三菱レイヨンは2015年2月5日、A320neo向け新型エンジンPW1100G-JMのファン構造部材に、同社製のPAN系中弾性グレード炭素繊維が採用されたと発表しました。民間機エンジンの構造案内翼に炭素繊維が使われるのは世界で、これが初めてです。
PW1100G-JMは、アメリカのプラット・アンド・ホイットニー、ドイツのMTUアエロ・エンジンズ、日本航空機エンジン協会(JAEC)の3者で共同開発する低燃費、低公害、低騒音を実現した民間機向けエンジンです。

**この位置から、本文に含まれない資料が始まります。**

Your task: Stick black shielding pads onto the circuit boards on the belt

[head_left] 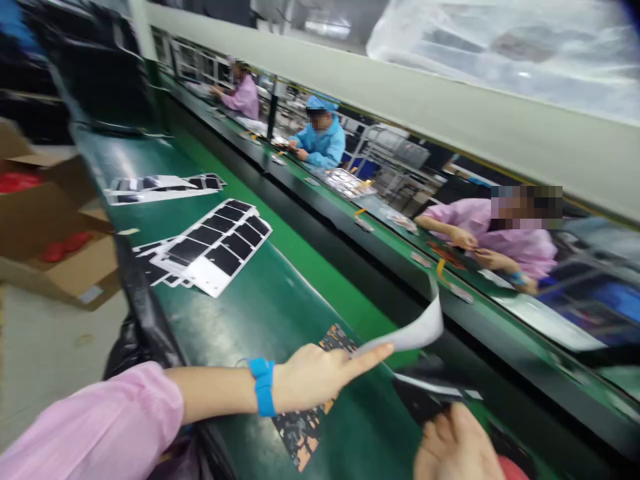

IHIが三菱レイヨンの中弾性グレード炭素繊維を採用し、エンジン前部から空気を取り込むファン内部に配置された構造案内翼を世界で初めて複合材料化したものです。これまではチタン、アルミを使っていましたが、より軽く、強度のある炭素繊維強化樹脂(CFRP)複合材に置き換え、鳥衝突にも耐える強度を保ち、エンジンを大口径化しました。これにより、エンジンの軽量化、燃費改善に貢献します。
三菱レイヨンは、豊橋事業所内に保有する生産設備、体制を活用し、急激な立ち上がりが計画されているPW1100G-JM向け炭素繊維の製造に対応する計画です。